Piel's notable acting credits include the Broadway production of Joseph Heller's We Bombed in New Haven, and as the briefly seen, quickly befuddled, and promptly pied-to-death security guard—in 1988's Killer Klowns From Outer Space. (Note: Although—given the character's custard-entombed denouement—the directors had reportedly hoped to cast erstwhile TV host/frequent pie recipient Soupy Sales in the role (a hope promptly squelched by cost-cutting producers, fearful that too few would remember Sales, much less get the inside joke), the substitution of Piels constituted both a more affordable and immeasurably more 'inside' joke, not to mention a much more apt analogy, especially so in November 2025, when what appears to be the sole remaining excerpt of Piel's pride and joy, Big Mac and His Magic Train, features a denouement—that of the similarly overmatched Keystone Kops, hoping to quell a massive pie-throwing riot (perpetrated, ironically, by society's 'upper crust')—which perfectly presages that of Killer's hapless security guard.)
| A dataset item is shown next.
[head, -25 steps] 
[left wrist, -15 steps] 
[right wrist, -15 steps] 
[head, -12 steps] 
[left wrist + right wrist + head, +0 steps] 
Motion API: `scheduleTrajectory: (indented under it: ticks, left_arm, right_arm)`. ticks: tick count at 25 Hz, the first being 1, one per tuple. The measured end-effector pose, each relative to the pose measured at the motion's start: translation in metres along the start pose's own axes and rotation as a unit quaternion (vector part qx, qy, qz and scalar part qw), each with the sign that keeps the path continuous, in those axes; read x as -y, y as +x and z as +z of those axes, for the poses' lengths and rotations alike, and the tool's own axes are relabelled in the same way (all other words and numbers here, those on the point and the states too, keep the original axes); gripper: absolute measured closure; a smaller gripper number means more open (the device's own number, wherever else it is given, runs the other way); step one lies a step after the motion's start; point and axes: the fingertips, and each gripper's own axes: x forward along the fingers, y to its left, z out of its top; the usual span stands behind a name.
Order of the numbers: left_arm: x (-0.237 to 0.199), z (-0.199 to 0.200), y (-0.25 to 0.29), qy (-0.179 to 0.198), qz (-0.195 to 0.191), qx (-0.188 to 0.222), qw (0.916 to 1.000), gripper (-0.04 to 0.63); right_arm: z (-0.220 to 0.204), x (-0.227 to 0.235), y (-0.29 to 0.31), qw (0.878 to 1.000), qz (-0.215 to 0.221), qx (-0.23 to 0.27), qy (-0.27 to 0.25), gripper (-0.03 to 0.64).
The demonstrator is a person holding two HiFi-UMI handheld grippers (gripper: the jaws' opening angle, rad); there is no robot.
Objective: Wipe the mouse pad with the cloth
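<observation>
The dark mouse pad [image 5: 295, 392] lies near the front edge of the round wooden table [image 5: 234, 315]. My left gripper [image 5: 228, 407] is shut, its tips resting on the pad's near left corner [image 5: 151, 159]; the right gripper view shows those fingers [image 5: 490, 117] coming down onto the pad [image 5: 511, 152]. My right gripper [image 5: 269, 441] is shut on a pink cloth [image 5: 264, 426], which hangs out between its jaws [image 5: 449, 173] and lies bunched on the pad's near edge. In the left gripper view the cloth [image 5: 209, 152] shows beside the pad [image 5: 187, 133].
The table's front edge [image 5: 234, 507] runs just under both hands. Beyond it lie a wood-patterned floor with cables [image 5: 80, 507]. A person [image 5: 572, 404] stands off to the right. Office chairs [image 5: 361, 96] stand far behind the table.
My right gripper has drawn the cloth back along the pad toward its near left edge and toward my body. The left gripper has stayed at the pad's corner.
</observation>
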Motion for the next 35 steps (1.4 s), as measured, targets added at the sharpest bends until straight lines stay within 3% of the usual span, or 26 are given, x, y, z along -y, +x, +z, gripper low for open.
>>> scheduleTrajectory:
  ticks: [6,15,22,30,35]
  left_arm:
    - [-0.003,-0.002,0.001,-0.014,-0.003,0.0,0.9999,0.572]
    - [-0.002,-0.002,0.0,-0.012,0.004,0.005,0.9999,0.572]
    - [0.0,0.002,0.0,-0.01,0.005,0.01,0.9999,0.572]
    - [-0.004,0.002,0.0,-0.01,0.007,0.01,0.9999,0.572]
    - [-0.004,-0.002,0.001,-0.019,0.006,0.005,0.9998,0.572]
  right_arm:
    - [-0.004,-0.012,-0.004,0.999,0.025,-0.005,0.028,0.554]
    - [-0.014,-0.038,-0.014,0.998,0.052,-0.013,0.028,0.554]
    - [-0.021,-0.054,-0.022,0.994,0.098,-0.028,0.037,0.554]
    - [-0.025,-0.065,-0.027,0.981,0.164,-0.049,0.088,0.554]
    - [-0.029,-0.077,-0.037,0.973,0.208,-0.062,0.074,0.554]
== Personal life and death ==
Piel's 1946 marriage to Leslie Semple Fellner—arranged, as had been the initial marriage of each of his older siblings, by their mother—ended in divorce three years later. Within days, he was married to German-born writer, Hedwig "Hedi" Seligsohn, who would later become Vice President of David Piel, Inc., and also co-writer—along with Chet Gierlach and Leonard Whitcup—of the titular theme song of Big Mac and His Magic Train. The marriage produced two children, a daughter, Candida, and a son, Geoffrey.

On May 2, 1980, in Burlington, Vermont, Piel married Doloris Rudolph, née Adams. They later moved to San Francisco's Marina District, and, in 1991, to Carson City, Nevada, where, in 1993, his Pogonip & Mule Ears : A Souvenir Book, was published.

On May 6, 2004, Piel died following a brief illness at his home in Carson City, at age 80. He was survived by his wife, Dee, children Candida and Geoffrey, stepchildren John and Paula Randolph, and two grandchildren.